KITTY! Hee. No sound on the PC at work, but I do know what that video is. Aaaaaand are we surprised? (No, I suspect we are not.) That is actually quoted around the house now and then, though only with one of the cats in particular (for those not playing along at home we have 4 cats, total).

As far as the present ideas go: flowers are a pretty safe bet, though you may want to find out if she is allergic to anything before you go through with that. (Not trying to downplay the idea, but better safe than to give her the flowers and have her sneezing all over you.)

And I would say worry more about spending too *much* rather than too little. I mean, it's only been six weeks. I doubt she's looking for diamonds or anything extravagant at this point (but then again, I don't know her...).

Going the hobby route is a pretty good way to go, too. You could get her something small that would apply to one of the sporty hobbies.



> Seems as though her favourite hobbie is dancing Salsa and Ballroom (but I can't do either).


You could get dance lessons that the both of you could go to...?


----------



## Oorang (Dec 14, 2006)

Aww you definatly need to be able to hear the sound... that was what made it so hilarious.... Of course it could just be I am sick and delerious and _that_ why I am so entertained.


----------



## Von Pookie (Dec 14, 2006)

Oh no--I *have* heard the sound before, believe me. At this point I don't need the sound to know what that video is


----------



## erik.van.geit (Dec 14, 2006)

> And I would say worry more about spending too *much* rather than too little. I mean, it's only been six weeks.

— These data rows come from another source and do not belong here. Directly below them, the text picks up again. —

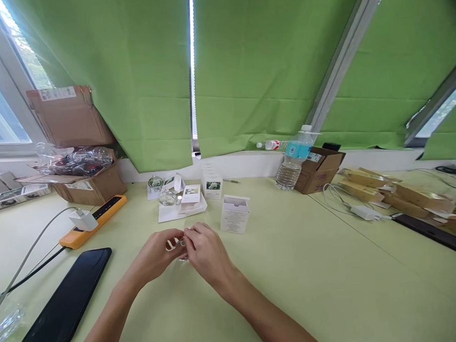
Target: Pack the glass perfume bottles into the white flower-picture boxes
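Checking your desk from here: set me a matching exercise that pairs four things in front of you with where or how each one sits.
Things:
1. clear glass piece
2. orange power strip
3. black phone
4. water bottle

Places:
A. has a white charger plugged in
B. beside a cardboard box
C. held between left hand and right hand
D. lying flat, left of the hands

Pairs: 1-C, 2-A, 3-D, 4-B
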Available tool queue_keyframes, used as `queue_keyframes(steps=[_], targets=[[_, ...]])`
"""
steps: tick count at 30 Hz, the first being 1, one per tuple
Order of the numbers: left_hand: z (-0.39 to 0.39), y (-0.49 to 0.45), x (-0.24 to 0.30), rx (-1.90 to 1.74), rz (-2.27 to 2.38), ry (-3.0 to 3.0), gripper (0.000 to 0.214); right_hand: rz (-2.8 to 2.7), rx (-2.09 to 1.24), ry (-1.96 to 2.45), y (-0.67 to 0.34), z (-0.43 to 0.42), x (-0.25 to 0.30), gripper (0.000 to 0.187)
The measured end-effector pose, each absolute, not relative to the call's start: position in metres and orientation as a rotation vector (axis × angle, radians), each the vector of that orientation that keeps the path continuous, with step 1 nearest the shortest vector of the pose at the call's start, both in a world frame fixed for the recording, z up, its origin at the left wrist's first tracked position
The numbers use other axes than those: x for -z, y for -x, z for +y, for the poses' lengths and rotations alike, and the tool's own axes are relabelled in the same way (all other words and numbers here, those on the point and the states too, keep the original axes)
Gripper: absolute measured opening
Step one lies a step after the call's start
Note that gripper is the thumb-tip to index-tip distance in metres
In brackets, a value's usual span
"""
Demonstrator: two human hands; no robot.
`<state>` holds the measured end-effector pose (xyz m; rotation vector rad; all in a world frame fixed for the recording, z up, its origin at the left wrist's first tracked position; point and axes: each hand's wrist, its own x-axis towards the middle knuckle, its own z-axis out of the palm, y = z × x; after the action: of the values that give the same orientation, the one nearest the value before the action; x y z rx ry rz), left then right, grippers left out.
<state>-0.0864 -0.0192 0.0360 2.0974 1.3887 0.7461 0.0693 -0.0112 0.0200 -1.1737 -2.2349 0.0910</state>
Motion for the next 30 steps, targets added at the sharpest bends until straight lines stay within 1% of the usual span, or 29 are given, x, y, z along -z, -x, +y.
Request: queue_keyframes(steps=[2, 6, 12, 15, 17, 24, 27, 29, 30], targets=[[-0.019, 0.087, -0.036, -0.745, 1.385, -2.096, 0.016, -2.174, -0.174, 1.188, -0.069, -0.010, -0.021, 0.020], [-0.019, 0.087, -0.036, -0.743, 1.386, -2.087, 0.017, -2.060, -0.333, 1.194, -0.070, -0.007, -0.021, 0.008], [-0.019, 0.087, -0.036, -0.746, 1.380, -2.054, 0.016, -1.955, -0.450, 1.202, -0.069, -0.002, -0.017, 0.002], [-0.019, 0.087, -0.035, -0.749, 1.376, -2.052, 0.016, -1.930, -0.479, 1.225, -0.069, 0.000, -0.016, 0.003], [-0.019, 0.087, -0.035, -0.751, 1.372, -2.057, 0.016, -1.923, -0.488, 1.237, -0.069, 0.000, -0.015, 0.007], [-0.018, 0.088, -0.035, -0.772, 1.367, -2.045, 0.020, -1.954, -0.530, 1.254, -0.077, -0.006, -0.023, 0.032], [-0.018, 0.090, -0.031, -0.767, 1.402, -2.020, 0.025, -1.914, -0.504, 1.228, -0.088, -0.002, -0.028, 0.026], [-0.017, 0.091, -0.029, -0.753, 1.431, -2.015, 0.027, -1.903, -0.423, 1.241, -0.097, 0.004, -0.028, 0.030], [-0.017, 0.092, -0.029, -0.747, 1.446, -2.018, 0.028, -1.911, -0.379, 1.273, -0.102, 0.007, -0.027, 0.029]])
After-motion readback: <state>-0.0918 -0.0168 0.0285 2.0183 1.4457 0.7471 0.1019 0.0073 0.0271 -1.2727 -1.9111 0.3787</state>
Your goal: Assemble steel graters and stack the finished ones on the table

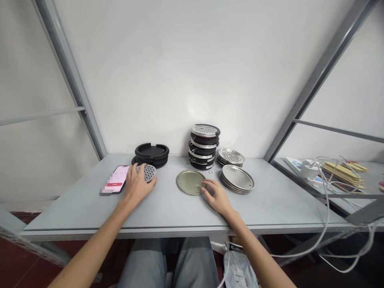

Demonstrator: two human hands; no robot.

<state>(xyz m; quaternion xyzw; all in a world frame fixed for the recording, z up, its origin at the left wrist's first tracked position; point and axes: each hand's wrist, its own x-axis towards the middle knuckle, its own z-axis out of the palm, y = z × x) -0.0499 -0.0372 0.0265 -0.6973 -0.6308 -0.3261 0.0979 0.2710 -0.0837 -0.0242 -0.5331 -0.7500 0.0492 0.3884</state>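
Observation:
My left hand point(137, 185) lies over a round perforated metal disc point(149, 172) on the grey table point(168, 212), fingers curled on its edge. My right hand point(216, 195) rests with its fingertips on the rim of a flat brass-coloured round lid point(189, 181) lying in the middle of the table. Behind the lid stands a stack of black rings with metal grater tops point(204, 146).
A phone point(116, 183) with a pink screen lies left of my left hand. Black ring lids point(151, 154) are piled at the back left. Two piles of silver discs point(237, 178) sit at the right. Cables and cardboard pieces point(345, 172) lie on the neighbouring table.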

I doubt she's looking for diamonds or anything extravagant at this point (but then again, I don't know her...).


this morning I typed a reply in my mind but didn't send it

_what would you give if you both were very poor ?

do not try to "buy" love, not by gifts nor by acts
just stay natural and go slowly_

then you will not be hurt too much, when it appears you are not made for each other


----------



## Greg Truby (Dec 15, 2006)

Must admit, I'm a bit surprised.  I though Pookie would offer up a nifty idea for a gift that would be especially pleasing to cat-lovers.  But maybe that's Kristy's way of saying that whole path is rather a bad idea?


----------



## Von Pookie (Dec 15, 2006)

Not really--I just can't think of anything. It's one thing if we're talking about someone I know and have some idea of what they like, but seeing as we're not....no idear.

Of course, my family is of the variety that gets presents for the pets. Oh, there you go: you could go the route of getting something for the girlfriend and then a couple of "presents" (read: little cat toys) for the cats as well.


----------



## brian.wethington (Dec 15, 2006)

I have to agree mostly with Erik on this one.  If you are too worried about impressing her with the money you spend on her then you may want to flip your priorities in the relationship.  It is early in the relationship.  Something more than something on a whim is likely to not only put you in bad shape but may scare off the girl.  No sense in beating yourself out of the game.  If you are going to lose the game let it happen don't make it happen.

Edit~ Add following

Take note that when my wife and I started dating we were both in college and not very well off financially.  She and I the first Christmas gave the gift of time to each other.  We had been very busy previous to the Holidays, and giving my g/f, at the time, my time in the following semester was the best thing I could have ever done.


----------



## Von Pookie (Dec 15, 2006)

Honestly, I think we could give all the ideas in the world and it's not really going to matter much since we don't know the person in question.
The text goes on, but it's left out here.